• EXERCISE PROMPT:
Among the entries below, copy only the span from the line containing "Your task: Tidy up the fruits" through the line containing "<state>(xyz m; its". Do so exactly, and skip the pictures.

[Data extracted from a collection]
****
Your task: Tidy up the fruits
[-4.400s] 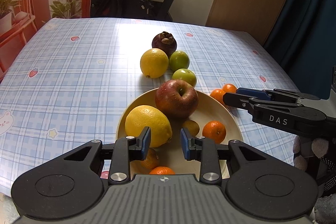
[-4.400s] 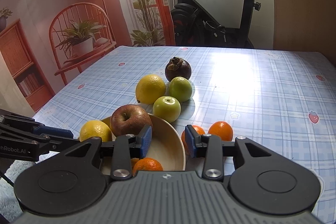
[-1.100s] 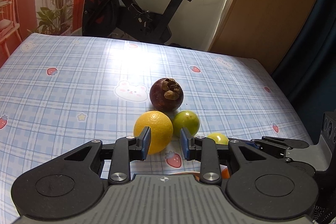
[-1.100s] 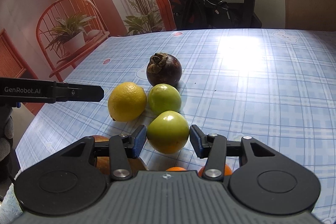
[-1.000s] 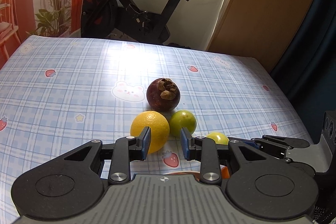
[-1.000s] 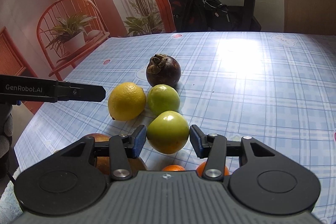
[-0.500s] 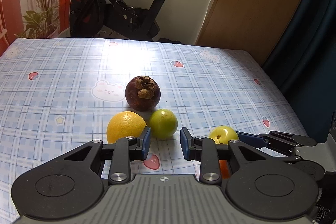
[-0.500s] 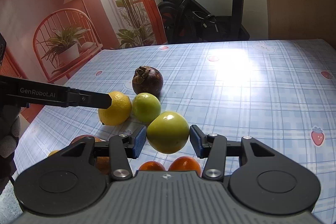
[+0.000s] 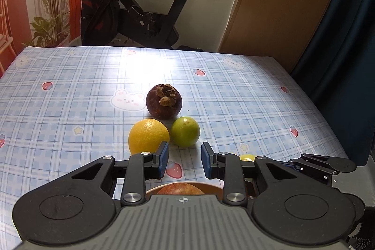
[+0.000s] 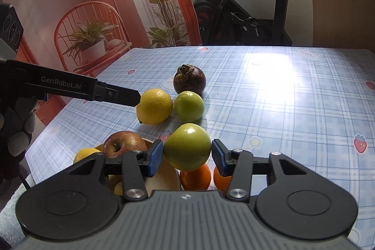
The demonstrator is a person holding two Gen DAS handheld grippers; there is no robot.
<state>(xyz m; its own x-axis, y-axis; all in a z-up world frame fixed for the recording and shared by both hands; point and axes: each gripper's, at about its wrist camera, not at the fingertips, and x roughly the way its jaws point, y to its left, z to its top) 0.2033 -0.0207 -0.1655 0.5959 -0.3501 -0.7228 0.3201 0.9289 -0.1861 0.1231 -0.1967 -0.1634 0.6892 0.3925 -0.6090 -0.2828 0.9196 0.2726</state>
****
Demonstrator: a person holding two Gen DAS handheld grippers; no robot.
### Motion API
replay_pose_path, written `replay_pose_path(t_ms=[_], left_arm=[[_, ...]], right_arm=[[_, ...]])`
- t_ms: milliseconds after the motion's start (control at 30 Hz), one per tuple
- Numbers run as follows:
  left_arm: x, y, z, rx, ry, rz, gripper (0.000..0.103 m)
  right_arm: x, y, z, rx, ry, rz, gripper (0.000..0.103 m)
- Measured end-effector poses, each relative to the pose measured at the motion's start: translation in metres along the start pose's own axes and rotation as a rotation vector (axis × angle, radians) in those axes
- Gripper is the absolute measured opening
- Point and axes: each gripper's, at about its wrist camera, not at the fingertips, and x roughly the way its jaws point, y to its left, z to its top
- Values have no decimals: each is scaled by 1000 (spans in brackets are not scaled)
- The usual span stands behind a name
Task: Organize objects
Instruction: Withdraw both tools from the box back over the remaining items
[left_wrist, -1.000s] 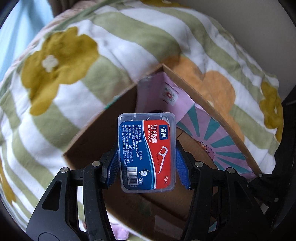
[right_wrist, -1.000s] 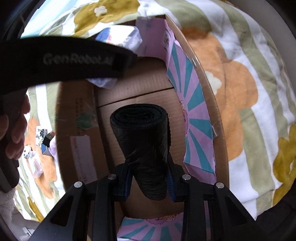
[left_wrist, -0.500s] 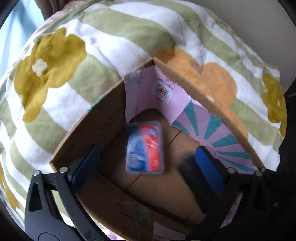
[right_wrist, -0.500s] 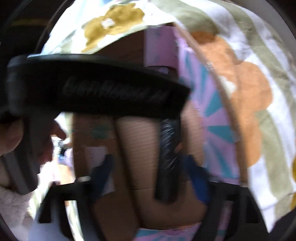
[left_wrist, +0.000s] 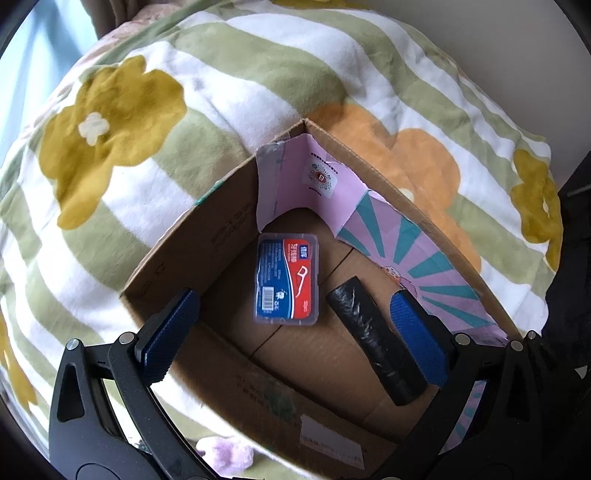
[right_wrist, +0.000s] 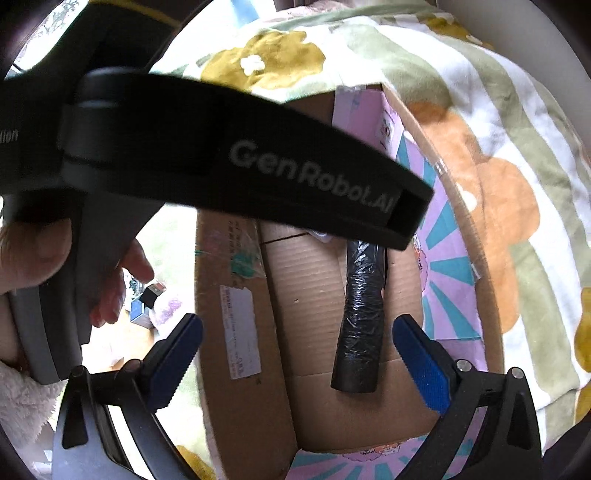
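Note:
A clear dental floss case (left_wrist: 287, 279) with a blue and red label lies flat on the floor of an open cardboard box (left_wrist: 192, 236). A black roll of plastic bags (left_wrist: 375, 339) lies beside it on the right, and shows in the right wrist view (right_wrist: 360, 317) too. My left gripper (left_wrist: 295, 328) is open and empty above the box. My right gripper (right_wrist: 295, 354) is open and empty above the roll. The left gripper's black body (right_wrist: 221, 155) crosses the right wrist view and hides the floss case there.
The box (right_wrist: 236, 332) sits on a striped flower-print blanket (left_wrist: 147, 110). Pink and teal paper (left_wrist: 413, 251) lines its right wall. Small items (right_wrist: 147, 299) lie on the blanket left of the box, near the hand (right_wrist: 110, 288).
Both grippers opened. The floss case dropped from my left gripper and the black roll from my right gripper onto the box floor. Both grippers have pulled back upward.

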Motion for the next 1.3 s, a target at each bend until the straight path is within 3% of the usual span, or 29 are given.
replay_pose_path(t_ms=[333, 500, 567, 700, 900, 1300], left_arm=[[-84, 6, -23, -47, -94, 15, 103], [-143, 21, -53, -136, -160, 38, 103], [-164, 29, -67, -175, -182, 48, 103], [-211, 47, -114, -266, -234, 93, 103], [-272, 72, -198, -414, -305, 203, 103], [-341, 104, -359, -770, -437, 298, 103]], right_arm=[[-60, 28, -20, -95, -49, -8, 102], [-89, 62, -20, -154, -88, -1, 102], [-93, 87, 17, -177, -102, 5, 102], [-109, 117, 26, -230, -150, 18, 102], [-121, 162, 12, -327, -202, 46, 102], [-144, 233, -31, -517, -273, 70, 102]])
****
• REPLY TO THE EXERCISE:
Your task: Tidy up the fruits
[-4.400s] 
[-4.400s] 
[-1.100s] 
[-1.100s] 
[-1.000s] 
[-1.000s] 
[-0.500s] 
[-0.500s] 
[+0.000s] 
[+0.000s] 
The demonstrator is a person holding two Gen DAS handheld grippers; there is no robot.
<state>(xyz m; its own x-axis, y-axis; all in a z-up world frame fixed for the recording and shared by both hands; point and axes: each gripper's, at about its wrist camera, not at the fingertips, and x roughly the way its jaws point, y to its left, z to its top) 0.2033 -0.0207 -0.1655 0.5959 -0.3501 -0.7228 0.3201 0.9289 -0.1861 0.1231 -0.1967 -0.1634 0.6892 0.3925 -0.6090 -0.2828 0.9196 0.2726</state>

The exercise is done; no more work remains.